• Task prompt: Lines holding the string "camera" are the ones to copy from this listing.

• Source data:
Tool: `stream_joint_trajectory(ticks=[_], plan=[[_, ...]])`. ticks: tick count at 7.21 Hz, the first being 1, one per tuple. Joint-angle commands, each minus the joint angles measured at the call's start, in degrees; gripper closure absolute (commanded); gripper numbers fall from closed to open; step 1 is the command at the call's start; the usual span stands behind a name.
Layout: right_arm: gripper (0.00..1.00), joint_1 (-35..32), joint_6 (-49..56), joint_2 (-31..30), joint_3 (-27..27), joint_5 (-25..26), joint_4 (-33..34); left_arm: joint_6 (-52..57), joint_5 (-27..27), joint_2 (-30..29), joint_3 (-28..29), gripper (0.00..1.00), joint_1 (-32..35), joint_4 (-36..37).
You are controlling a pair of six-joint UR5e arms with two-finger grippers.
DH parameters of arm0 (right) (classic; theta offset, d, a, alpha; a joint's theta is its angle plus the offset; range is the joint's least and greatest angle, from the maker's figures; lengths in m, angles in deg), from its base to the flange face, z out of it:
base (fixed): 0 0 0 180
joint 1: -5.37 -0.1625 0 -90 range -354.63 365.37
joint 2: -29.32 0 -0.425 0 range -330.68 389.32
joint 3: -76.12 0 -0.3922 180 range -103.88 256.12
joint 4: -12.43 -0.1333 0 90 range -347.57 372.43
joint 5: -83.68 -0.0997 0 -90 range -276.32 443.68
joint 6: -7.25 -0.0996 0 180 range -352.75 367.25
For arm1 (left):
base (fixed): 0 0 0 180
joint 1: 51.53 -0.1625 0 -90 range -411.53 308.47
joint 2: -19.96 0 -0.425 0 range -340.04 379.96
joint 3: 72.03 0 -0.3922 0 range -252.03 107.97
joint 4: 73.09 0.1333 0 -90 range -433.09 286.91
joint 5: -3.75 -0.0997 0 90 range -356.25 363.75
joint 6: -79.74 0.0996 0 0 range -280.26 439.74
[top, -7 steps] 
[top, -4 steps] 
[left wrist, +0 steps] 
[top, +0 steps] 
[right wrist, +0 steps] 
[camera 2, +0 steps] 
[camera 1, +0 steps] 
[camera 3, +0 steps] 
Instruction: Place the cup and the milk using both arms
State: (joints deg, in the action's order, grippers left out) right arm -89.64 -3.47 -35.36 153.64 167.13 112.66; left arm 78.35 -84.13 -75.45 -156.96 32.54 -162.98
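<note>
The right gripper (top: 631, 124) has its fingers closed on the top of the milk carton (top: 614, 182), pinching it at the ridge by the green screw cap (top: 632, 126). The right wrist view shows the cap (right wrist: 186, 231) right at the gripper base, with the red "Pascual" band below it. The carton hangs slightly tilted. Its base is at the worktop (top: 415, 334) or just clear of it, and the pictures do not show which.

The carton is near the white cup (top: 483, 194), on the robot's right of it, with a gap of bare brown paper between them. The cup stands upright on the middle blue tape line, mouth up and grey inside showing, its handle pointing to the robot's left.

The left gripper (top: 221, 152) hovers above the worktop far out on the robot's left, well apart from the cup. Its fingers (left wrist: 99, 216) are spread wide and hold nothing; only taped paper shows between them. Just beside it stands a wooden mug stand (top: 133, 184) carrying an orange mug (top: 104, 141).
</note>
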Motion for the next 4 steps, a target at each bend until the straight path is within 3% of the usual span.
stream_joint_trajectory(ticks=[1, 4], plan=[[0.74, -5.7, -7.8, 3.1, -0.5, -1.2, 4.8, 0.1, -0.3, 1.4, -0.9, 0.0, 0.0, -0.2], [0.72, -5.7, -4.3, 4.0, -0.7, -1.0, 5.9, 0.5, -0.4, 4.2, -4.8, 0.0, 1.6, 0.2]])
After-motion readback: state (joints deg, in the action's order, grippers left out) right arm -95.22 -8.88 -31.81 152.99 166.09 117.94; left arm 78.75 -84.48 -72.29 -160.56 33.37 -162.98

• Your response:
[camera 2, +0 steps] 
[camera 1, +0 steps] 
[camera 3, +0 steps] 

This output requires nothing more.